- _Instructions to follow_
Since only part of the material below is wanted, output exactly the lines from the one with "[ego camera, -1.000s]" up to and including the one with "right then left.".
═══ Exercise input
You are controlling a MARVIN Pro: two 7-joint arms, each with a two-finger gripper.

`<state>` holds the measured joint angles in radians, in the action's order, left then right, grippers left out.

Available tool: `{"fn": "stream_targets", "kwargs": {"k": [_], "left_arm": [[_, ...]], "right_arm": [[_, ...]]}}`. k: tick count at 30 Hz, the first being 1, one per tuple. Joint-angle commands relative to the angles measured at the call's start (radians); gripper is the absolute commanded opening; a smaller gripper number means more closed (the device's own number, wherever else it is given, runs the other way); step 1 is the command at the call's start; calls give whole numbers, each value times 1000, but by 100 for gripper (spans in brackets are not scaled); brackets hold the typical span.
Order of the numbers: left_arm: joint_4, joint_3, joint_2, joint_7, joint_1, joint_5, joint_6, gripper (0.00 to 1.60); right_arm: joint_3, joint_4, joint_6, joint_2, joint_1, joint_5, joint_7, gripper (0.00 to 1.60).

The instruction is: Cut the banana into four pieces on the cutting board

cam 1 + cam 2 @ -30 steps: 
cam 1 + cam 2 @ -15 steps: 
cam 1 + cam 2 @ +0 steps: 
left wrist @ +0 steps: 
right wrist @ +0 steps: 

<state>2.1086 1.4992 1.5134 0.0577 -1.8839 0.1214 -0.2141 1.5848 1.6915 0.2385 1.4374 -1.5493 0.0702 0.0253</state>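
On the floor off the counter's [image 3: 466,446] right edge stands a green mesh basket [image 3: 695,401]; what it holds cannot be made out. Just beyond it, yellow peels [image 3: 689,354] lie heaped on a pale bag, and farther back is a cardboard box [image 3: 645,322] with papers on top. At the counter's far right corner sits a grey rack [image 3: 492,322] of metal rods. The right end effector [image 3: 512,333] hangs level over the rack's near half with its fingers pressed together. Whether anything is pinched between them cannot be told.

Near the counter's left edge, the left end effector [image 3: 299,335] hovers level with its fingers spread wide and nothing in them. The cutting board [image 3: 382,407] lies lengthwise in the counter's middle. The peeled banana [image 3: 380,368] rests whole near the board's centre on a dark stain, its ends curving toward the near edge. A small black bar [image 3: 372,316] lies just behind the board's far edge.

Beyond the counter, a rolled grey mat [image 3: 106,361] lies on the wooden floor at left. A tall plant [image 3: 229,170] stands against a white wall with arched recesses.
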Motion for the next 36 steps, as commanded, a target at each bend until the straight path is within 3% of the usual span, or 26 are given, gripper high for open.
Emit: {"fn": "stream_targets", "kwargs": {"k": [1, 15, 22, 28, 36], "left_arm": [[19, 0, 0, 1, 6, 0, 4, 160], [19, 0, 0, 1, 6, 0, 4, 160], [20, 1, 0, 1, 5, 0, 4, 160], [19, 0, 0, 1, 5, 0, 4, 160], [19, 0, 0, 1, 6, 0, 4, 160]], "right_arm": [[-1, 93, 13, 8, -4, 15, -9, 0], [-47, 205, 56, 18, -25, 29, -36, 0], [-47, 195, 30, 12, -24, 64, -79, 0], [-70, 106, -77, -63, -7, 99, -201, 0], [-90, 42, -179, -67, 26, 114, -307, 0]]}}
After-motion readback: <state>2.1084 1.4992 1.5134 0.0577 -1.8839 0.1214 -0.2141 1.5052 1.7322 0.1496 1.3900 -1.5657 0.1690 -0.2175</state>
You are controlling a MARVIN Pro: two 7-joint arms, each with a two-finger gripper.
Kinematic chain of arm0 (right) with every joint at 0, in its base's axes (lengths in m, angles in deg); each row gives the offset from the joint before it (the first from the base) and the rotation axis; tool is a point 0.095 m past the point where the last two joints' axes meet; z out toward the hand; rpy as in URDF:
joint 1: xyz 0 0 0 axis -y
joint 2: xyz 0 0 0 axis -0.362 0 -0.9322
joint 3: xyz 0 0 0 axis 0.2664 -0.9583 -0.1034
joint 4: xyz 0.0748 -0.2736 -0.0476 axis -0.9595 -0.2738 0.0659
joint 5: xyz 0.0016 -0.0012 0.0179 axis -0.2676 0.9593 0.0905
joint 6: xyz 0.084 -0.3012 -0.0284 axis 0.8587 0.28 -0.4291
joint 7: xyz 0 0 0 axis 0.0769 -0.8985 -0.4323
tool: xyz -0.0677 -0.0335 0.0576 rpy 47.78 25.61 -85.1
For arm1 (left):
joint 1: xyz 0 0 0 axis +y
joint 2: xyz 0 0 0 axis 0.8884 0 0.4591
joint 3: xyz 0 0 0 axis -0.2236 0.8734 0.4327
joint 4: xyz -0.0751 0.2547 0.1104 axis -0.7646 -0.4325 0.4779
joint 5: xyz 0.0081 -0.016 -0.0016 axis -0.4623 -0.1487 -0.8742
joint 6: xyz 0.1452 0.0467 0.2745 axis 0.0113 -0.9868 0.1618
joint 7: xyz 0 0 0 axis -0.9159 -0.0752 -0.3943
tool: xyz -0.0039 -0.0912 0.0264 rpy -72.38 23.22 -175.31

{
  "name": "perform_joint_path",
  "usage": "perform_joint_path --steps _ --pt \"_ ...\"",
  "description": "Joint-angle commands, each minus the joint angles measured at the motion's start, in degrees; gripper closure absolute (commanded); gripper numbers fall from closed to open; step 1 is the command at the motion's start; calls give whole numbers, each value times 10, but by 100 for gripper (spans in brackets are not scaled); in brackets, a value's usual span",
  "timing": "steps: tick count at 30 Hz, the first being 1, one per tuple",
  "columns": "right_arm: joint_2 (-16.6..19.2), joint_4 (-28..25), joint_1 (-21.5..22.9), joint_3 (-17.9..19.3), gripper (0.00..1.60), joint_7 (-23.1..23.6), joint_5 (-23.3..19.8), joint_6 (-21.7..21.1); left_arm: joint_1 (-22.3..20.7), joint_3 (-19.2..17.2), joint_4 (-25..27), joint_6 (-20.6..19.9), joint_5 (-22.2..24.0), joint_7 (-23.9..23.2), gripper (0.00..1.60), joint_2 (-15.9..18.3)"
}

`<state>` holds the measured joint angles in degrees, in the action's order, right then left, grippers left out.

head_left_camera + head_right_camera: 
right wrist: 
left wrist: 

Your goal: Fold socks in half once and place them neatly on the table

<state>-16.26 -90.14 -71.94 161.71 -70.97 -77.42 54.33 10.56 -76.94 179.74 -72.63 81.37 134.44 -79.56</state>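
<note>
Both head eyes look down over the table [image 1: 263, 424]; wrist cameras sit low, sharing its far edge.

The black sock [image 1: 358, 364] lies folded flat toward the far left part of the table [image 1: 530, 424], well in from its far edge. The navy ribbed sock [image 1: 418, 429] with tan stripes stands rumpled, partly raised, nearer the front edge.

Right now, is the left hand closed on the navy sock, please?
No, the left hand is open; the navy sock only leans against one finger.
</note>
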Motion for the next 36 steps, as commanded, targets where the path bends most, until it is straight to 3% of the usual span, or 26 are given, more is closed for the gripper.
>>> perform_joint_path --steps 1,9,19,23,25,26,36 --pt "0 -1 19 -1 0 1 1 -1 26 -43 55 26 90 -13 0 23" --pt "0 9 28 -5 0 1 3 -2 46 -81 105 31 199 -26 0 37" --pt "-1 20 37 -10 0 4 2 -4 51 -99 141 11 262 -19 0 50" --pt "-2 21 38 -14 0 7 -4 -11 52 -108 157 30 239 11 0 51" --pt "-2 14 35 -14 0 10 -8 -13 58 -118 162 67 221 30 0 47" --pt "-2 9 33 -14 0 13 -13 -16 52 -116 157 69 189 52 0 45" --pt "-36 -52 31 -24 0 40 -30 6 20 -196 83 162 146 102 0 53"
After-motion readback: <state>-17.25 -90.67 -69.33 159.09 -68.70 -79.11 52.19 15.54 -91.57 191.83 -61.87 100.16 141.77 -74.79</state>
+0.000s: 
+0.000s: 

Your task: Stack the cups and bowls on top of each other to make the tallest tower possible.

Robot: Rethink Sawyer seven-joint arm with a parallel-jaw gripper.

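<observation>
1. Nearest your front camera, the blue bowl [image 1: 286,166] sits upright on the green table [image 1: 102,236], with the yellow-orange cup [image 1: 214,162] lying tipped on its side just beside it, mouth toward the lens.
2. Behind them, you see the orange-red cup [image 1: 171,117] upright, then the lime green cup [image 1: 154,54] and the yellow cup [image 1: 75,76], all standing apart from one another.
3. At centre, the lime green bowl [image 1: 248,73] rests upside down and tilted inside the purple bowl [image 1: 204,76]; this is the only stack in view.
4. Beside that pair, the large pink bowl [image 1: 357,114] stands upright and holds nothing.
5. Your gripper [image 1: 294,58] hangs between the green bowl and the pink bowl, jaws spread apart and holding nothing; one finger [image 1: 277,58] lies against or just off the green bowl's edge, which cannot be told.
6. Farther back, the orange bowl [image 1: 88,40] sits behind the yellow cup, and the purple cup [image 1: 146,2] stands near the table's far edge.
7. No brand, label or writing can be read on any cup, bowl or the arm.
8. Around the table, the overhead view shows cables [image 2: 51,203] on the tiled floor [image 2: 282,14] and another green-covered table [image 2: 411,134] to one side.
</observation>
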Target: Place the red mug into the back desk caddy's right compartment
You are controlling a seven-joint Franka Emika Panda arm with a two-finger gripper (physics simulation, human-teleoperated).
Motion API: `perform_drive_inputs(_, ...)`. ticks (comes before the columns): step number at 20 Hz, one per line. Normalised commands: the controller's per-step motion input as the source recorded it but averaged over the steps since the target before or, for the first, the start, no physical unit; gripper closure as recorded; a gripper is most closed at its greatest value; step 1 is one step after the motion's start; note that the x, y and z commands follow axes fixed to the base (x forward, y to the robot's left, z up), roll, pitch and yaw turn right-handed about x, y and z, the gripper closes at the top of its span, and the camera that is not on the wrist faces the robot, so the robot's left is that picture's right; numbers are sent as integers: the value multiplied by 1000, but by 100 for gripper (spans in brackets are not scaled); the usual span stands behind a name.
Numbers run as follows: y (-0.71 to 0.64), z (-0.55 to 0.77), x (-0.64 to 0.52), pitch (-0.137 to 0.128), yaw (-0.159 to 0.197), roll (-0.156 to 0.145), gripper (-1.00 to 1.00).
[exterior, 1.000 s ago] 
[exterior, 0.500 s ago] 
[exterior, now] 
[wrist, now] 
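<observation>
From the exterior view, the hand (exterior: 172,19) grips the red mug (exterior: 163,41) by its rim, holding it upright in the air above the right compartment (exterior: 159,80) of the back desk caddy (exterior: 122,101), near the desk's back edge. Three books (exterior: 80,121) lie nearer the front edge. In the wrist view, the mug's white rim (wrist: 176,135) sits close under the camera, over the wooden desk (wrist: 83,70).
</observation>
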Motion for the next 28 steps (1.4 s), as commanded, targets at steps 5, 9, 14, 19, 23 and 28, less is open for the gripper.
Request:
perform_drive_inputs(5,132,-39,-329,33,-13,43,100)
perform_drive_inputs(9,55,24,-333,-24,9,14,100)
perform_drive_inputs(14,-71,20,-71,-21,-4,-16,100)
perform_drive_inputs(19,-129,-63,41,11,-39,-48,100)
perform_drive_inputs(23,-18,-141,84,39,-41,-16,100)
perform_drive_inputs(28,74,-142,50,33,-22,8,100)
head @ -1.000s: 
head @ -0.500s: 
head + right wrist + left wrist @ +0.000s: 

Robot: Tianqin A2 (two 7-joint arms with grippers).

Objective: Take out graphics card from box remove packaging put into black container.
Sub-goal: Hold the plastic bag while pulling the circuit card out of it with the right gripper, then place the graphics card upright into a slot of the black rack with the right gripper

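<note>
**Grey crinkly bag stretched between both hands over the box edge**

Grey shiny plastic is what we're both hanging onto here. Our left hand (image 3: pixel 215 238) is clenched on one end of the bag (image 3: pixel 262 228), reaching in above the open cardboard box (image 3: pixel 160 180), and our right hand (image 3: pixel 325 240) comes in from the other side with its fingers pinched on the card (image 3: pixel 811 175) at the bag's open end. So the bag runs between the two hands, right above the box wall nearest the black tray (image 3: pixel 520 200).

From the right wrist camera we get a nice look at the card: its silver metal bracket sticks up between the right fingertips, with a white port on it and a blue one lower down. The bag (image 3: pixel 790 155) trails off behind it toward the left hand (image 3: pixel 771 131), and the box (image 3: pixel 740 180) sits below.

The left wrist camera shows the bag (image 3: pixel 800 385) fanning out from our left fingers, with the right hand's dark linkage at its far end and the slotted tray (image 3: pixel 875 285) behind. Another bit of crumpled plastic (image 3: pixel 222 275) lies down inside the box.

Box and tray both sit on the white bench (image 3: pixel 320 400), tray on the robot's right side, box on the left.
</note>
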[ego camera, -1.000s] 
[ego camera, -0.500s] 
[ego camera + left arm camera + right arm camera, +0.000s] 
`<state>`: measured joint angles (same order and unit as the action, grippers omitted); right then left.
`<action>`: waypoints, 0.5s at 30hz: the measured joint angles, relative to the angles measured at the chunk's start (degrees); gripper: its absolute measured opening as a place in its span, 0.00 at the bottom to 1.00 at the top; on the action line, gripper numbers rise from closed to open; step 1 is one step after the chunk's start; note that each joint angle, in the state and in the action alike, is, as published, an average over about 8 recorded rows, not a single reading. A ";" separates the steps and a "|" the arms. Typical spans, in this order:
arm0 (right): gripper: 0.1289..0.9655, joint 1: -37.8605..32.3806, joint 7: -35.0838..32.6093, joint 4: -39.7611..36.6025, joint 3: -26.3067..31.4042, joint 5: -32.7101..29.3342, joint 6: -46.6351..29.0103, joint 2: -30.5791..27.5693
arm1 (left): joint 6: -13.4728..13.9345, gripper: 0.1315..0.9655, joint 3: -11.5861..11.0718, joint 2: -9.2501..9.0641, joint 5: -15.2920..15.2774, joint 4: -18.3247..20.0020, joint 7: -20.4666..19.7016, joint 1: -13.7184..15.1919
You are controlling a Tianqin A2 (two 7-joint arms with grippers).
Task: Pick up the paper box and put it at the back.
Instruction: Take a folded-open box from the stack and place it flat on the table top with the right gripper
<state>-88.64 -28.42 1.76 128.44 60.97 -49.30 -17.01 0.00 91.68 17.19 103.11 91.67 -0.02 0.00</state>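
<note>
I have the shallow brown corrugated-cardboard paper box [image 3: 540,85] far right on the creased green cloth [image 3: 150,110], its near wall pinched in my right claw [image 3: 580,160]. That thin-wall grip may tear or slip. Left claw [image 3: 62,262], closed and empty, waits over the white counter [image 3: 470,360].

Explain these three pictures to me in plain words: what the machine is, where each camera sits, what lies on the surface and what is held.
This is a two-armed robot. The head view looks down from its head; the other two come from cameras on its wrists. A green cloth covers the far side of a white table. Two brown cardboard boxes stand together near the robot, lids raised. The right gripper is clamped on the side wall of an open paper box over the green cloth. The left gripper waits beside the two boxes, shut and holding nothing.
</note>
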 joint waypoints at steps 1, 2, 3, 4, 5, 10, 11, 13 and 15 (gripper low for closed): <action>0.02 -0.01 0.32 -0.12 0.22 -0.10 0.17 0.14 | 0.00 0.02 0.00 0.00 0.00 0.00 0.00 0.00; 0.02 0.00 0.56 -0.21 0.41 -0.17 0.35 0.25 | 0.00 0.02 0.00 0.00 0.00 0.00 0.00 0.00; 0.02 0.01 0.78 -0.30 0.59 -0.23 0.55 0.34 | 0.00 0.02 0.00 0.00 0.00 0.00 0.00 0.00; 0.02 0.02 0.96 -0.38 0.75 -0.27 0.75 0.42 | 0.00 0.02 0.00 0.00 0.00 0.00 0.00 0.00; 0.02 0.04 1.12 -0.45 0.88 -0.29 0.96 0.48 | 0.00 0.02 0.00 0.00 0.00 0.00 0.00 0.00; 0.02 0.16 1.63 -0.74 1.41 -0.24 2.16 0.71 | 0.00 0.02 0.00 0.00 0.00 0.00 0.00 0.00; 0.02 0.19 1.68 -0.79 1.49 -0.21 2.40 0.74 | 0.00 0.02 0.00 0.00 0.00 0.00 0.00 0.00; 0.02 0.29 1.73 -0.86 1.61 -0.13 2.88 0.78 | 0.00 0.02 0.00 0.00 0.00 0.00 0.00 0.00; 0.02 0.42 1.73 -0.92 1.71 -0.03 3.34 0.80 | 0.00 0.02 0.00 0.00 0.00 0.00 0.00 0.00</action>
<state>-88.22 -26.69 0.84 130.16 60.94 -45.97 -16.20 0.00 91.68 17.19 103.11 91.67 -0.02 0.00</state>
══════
- _Written answer_
[ego camera, -1.000s] 
[ego camera, -0.500s] 
[ego camera + left arm camera + right arm camera, +0.000s] 
`<state>`: measured joint angles (same order and unit as the action, grippers omitted); right then left.

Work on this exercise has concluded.